The Speculation Surrounding Bringing Batgirl to the Big Screen
While it’s not official, you’ve likely heard by now that The Avengers and Avengers: Age of Ultron director Joss Whedon might be writing, directing and producing a stand-alone Batgirl film. This was some major film news last week, and it’s got plenty of people very excited.
Whedon’s role in helping Marvel realize their Avenger dreams cannot be understated, nor would his heading over to the DC Comics Cinematic Universe to mastermind a Batgirl adaptation. Whedon’s chops go back to well before Avengers; his Buffy the Vampire Slayer TV series set the bar for a female-led action series, and he’s also got the female-led Dollhouse on his resume (and as every sci-fi fan knows, Whedon was the man behind the short-lived but much adored Firefly.)
If Whedon does indeed tackle Batgirl, the question for many people is from which DC comics will he draw inspiration. Slashfilm’s Jamie Righetti writes that the scuttlebutt (from EW’s Anthony Breznican) is that the film will be based on the 1967 comic “The Million Dollar Debut of Batgirl,” which sees Commissioner Gordon’s daughter, Barbara, taking on the cape, but would also look to Gail Simone’s run during DC’s recent series, “The New 52” as an inspiration. Righetti picks out five other titles that she thinks should influence Whedon, including Scotty Beatty and Chuck Dixon’s “Batgirl: Year One,” Gail Simone’s “Batgirl Vol. 4: Wanted,” and Kelley Puckett’s “Legends of the DC Universe #10-11 ‘Folie a Deux.’”

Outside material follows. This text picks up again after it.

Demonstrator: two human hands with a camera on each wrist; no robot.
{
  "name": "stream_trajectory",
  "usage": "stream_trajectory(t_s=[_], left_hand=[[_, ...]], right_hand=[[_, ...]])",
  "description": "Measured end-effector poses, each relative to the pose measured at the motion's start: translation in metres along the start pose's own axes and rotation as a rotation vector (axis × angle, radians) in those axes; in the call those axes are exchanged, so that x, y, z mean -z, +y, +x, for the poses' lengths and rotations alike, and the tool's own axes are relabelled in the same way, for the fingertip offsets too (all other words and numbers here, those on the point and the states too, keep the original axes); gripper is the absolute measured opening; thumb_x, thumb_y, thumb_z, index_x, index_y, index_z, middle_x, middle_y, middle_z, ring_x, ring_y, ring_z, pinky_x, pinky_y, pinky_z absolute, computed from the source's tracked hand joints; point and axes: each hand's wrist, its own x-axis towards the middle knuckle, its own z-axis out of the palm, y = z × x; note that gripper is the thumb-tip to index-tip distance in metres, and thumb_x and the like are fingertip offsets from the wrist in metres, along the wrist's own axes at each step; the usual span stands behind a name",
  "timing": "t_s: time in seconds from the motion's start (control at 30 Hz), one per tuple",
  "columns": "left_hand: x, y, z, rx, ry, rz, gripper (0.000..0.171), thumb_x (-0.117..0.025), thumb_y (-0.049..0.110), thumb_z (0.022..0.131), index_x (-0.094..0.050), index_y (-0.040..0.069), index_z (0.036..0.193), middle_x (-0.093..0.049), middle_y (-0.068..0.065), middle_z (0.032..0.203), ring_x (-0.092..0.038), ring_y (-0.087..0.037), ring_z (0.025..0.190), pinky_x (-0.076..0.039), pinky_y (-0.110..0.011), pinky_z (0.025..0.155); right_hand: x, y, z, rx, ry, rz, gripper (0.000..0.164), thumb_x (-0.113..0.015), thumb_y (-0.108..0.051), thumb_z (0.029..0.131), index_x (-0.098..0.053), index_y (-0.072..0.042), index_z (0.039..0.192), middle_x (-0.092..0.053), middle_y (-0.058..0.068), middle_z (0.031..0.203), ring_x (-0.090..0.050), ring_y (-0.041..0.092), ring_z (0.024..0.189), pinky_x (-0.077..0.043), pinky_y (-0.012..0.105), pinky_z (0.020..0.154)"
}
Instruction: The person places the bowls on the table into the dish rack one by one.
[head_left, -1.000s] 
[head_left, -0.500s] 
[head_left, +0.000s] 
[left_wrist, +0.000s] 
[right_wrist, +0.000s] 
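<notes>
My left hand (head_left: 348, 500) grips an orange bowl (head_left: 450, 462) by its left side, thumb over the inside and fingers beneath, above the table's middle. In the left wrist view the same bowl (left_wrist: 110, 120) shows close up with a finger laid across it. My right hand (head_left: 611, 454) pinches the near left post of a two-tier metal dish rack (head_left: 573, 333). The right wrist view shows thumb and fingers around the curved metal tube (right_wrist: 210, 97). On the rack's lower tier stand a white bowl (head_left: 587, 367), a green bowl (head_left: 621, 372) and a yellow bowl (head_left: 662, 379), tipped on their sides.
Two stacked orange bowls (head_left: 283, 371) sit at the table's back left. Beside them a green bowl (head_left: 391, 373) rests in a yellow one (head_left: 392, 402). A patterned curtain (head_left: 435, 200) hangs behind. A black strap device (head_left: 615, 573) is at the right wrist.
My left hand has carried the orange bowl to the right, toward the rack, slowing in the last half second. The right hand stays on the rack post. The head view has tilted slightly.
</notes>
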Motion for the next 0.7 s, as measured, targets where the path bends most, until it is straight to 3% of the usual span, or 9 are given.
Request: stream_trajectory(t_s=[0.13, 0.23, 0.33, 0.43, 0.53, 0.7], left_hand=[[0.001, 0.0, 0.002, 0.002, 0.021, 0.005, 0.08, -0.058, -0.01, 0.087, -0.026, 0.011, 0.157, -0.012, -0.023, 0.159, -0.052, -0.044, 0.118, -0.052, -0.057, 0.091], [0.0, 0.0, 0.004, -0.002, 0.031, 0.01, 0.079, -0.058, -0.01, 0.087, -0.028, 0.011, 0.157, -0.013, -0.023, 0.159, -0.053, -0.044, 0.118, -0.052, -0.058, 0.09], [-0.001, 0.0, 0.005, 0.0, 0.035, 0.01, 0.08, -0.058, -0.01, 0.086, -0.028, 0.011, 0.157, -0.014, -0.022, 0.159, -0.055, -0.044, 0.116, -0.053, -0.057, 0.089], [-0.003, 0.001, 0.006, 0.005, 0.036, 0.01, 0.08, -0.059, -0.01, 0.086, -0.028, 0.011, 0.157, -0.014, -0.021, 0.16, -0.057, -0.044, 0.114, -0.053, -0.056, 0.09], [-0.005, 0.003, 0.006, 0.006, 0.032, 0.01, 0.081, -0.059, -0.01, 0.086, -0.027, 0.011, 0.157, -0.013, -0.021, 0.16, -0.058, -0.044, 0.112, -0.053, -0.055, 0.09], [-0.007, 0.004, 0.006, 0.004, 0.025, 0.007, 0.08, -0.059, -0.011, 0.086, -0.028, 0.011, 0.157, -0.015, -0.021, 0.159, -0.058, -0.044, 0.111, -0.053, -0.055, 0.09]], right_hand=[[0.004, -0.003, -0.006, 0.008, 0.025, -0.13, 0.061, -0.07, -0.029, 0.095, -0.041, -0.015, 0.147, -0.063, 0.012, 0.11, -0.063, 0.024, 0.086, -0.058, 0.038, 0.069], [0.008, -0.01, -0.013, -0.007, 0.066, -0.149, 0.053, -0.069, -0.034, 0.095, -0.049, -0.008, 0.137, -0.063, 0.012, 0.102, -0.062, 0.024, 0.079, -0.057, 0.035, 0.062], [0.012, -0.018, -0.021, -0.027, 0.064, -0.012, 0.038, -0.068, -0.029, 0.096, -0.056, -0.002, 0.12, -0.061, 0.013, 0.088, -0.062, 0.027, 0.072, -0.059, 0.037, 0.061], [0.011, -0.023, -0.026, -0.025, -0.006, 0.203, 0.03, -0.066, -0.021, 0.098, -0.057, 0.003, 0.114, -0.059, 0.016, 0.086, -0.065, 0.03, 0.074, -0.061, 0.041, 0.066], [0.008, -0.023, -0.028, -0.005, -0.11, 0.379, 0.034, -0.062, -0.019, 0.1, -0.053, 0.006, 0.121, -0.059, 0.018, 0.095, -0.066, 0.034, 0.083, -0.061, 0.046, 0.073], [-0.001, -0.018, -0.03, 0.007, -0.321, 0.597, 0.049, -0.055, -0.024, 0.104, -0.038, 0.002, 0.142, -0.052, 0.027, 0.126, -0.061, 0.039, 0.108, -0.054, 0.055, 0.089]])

As for who should play Batgirl, there’s already plenty of opinion out there. Forbes has picked 10 potential actresses who could be great in the role. If the story follows a younger Batgirl, the choices include Hailee Steinfield, Angourie Rice and Anya Taylor-Joy. For a young adult, the suggestions include Alicia Vikander and Zoë Kravitz. Finally, for a Batgirl in her 30s, the suggestions are Kristen Connolly and Summer Glau.
It’s very early in this process, but it’s never too early to start speculating on the perfect team to bring a comic book character to life, especially when that character will broaden the superhero genre to include another beloved female character.
Featured image: Batgirl, courtesy DC Comics.